When shipments of auto parts were held at the Canadian border for two days after the Sept. 11 attacks, Detroit shuddered. In the end, the halt in cargo shipments at the nation's borders and ports proved a brief hiccup.
But it was a vivid reminder of just how dependent the economy has become on the efficient transportation of goods and parts that arrive just in time for assembly.
These days, for example, a personal computer is a veritable global smorgasbord of chips, disks and other gear, so the international supply line provides the industry's lifeblood.
"The interdependence risk is so much greater in today's global economy," said Warren Starr, a principal at Booz Allen Hamilton.

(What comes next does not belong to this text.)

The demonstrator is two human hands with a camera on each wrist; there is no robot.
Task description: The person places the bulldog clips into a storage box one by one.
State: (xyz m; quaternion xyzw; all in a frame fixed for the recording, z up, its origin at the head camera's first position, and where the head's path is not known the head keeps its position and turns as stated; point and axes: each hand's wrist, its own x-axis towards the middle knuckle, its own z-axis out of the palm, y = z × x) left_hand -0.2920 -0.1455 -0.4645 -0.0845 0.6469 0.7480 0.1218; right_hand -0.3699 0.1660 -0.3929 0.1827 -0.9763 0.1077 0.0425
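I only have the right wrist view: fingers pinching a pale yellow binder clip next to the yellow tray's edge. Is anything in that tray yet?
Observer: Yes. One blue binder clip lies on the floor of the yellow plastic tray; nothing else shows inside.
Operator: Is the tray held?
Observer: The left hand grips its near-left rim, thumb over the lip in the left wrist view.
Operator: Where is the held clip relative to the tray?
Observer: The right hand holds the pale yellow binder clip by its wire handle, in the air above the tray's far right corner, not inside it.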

To date, the focus of the Transportation Security Administration, which Congress created last November, has understandably been on passenger-airline security. But cargo is next -- by air, ship and rail -- and both the House and Senate are preparing legislation to improve the monitoring and surveillance of those shipments.
The security risks from cargo, experts say, are real and worrying. In Senate testimony earlier this year, Rob Quartel, a former federal maritime commissioner, said that each of the truck-size containers, which arrive in the US at the rate of 2,000 an hour, should "be treated as a potential weapon of mass destruction." They can be used to carry everything from bombs to terrorists.
Yet tougher security measures carry economic risks. Robert Delaney, vice president of Cass Information Systems, a logistics company in Bridgeton, Mo., warned that greatly increasing the number of containers that are opened and inspected by hand, as some have proposed, could "bring commerce to its knees."
The productivity and cost-saving gains of the current system -- fueled by deregulation, technology and just-in-time inventory for manufacturing -- have been striking. Since 1980, inventory costs as a percentage of economic activity have declined to 14 percent, from 25 percent.
Instead of increasing physical inspections, some government officials and industry executives advocate a concept they call "pushing the border back." The term means a closer, more refined tracking of cargo before it arrives at a port of entry. The way to do that, they say, is to improve the collection and sorting of the information generated from shippers, owners, freight forwarders and others involved in cargo shipments.
Such an effort would require that a government agency -- the Transportation Security Administration and the Customs Service are the leading candidates -- have a consolidated database. It would also require cooperation by the government and transportation companies.